— What to produce —
Each line below should be retyped exactly, with no pictures.

BEGIN

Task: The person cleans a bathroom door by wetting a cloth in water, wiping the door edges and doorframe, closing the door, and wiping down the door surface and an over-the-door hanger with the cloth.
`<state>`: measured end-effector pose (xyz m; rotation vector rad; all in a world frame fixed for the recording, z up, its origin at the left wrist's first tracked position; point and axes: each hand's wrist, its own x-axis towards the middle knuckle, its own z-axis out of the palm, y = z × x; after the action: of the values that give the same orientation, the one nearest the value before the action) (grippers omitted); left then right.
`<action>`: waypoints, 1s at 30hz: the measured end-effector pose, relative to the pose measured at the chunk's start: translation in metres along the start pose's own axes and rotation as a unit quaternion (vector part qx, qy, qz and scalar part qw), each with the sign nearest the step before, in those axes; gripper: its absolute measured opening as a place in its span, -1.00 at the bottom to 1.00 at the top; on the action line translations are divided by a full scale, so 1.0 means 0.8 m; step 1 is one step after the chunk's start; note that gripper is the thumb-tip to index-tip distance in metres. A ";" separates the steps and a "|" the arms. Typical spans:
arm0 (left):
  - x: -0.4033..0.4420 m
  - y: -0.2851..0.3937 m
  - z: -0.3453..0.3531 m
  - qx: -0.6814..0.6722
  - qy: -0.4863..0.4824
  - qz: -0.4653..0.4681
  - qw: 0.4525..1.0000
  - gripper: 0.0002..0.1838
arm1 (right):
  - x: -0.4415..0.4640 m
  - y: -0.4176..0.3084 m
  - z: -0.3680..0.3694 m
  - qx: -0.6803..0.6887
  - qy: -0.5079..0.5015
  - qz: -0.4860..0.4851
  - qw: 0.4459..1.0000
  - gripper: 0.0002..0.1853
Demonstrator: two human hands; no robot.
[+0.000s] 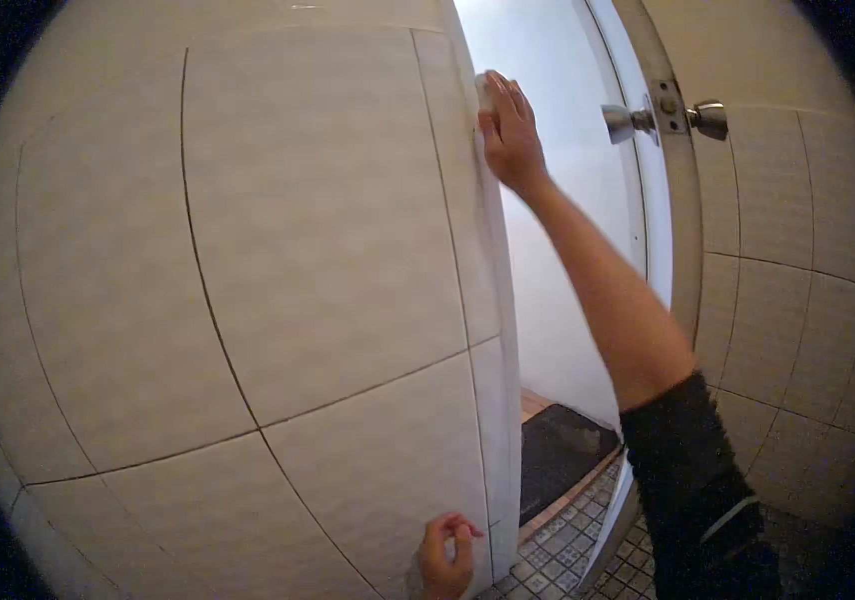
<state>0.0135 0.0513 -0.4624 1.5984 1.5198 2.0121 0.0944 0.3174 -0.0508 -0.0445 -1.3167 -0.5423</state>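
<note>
My right hand [513, 135] is raised to the upper end of the tiled wall, where the wall meets the doorway. Its fingers press a small whitish pad [483, 92] against the wall's edge; most of the pad is hidden under them, so its kind is unclear. Low down near the bottom of the view, my left hand [448, 555] is in front of the wall tiles [348, 220], fingers curled in and nothing visible in them. Whether it touches the tiles I cannot tell. A dark sleeve [698, 470] covers my right upper arm.
To the right stands an open door [686, 220] with a metal door knob [710, 119] on each side. Beyond the doorway lies a dark mat [558, 455]. Small patterned floor tiles [558, 550] are below, and another tiled wall [778, 200] is behind the door.
</note>
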 end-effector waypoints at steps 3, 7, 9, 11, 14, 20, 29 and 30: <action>-0.025 -0.024 0.008 0.028 -0.029 -0.002 0.999 -0.80 | 0.023 0.024 0.014 -0.040 -0.109 0.006 0.993 -0.48; -0.036 -0.042 0.014 -0.016 -0.090 -0.031 0.995 -0.77 | -0.022 0.004 0.014 -0.107 -0.172 0.053 0.978 -0.41; -0.039 -0.046 0.017 -0.040 -0.127 -0.065 0.989 -0.75 | -0.053 -0.010 -0.004 -0.178 -0.183 0.022 0.967 -0.38; -0.048 -0.054 0.026 -0.055 -0.136 -0.067 0.987 -0.73 | -0.091 -0.027 -0.024 -0.148 -0.209 0.025 0.966 -0.32; -0.065 -0.059 0.032 -0.036 -0.177 -0.053 0.982 -0.70 | -0.162 -0.059 -0.056 -0.135 -0.248 0.048 0.958 -0.28; -0.101 -0.052 0.041 -0.115 -0.252 -0.218 0.936 -0.64 | -0.287 -0.118 -0.120 -0.052 -0.329 0.128 0.934 -0.22; -0.121 -0.067 0.032 -0.078 -0.252 -0.189 0.946 -0.59 | -0.074 -0.041 -0.029 -0.182 -0.245 0.084 0.949 -0.33; -0.118 -0.061 0.031 -0.055 -0.268 -0.191 0.943 -0.59 | -0.063 -0.041 -0.027 -0.168 -0.242 0.090 0.951 -0.32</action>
<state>0.0514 0.0281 -0.5622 1.4944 1.3434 1.2927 0.0931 0.2997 -0.1121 -0.6075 -1.6599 -0.6164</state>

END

— Reply —
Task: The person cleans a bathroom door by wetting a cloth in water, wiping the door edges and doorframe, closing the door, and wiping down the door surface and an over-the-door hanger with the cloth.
`<state>`: measured end-effector pose (xyz m; rotation vector rad; all in a world frame fixed for the recording, z up, its origin at the left wrist's first tracked position; point and axes: each hand's wrist, its own x-axis towards the middle knuckle, its own z-axis out of the palm, y = z × x; after the action: of the values that give the same orientation, the one nearest the value before the action) (grippers omitted); left then right.
`<action>`: waypoints, 1s at 30hz: the measured end-effector pose, relative to the pose measured at the chunk's start: translation in metres along the start pose's own axes and rotation as a unit quaternion (vector part qx, qy, qz and scalar part qw), each with the sign nearest the step before, in those axes; gripper: its absolute measured opening as a place in its span, -1.00 at the bottom to 1.00 at the top; on the action line translations are divided by a full scale, so 1.0 means 0.8 m; step 1 is one step after the chunk's start; note that gripper is the thumb-tip to index-tip distance in metres. A ";" separates the steps and a "|" the arms. Typical spans:
arm0 (left):
  - x: -0.4033..0.4420 m
  - y: -0.2851..0.3937 m
  - z: -0.3453..0.3531 m
  - qx: -0.6814..0.6722
  - qy: -0.4863..0.4824
  - qz: -0.4653..0.4681
  - qw: 0.4525..1.0000
  - gripper: 0.0002..0.1838
arm1 (right):
  - x: -0.4415..0.4640 m
  - y: -0.4176..0.3084 m
  - z: -0.3680..0.3694 m
  - qx: -0.6803..0.6887
  - qy: -0.5079..0.5015
  - qz: -0.4860..0.4851
  - qw: 0.4459..1.0000
  - gripper: 0.0002..0.1853
Demonstrator: two human hands; no robot.
[+0.000s] 
<state>0.0135 0.0513 -0.4624 1.5984 1.5198 2.0121 0.0944 0.3174 -0.0508 -0.0445 -1.3167 -0.5423</state>
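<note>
My right hand [513, 135] is raised to the upper end of the tiled wall, where the wall meets the doorway. Its fingers press a small whitish pad [483, 92] against the wall's edge; most of the pad is hidden under them, so its kind is unclear. Low down near the bottom of the view, my left hand [448, 555] is in front of the wall tiles [348, 220], fingers curled in and nothing visible in them. Whether it touches the tiles I cannot tell. A dark sleeve [698, 470] covers my right upper arm.
To the right stands an open door [686, 220] with a metal door knob [710, 119] on each side. Beyond the doorway lies a dark mat [558, 455]. Small patterned floor tiles [558, 550] are below, and another tiled wall [778, 200] is behind the door.
</note>
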 end-effector waypoints at steps 3, 7, 9, 11, 14, 20, 29 and 30: <action>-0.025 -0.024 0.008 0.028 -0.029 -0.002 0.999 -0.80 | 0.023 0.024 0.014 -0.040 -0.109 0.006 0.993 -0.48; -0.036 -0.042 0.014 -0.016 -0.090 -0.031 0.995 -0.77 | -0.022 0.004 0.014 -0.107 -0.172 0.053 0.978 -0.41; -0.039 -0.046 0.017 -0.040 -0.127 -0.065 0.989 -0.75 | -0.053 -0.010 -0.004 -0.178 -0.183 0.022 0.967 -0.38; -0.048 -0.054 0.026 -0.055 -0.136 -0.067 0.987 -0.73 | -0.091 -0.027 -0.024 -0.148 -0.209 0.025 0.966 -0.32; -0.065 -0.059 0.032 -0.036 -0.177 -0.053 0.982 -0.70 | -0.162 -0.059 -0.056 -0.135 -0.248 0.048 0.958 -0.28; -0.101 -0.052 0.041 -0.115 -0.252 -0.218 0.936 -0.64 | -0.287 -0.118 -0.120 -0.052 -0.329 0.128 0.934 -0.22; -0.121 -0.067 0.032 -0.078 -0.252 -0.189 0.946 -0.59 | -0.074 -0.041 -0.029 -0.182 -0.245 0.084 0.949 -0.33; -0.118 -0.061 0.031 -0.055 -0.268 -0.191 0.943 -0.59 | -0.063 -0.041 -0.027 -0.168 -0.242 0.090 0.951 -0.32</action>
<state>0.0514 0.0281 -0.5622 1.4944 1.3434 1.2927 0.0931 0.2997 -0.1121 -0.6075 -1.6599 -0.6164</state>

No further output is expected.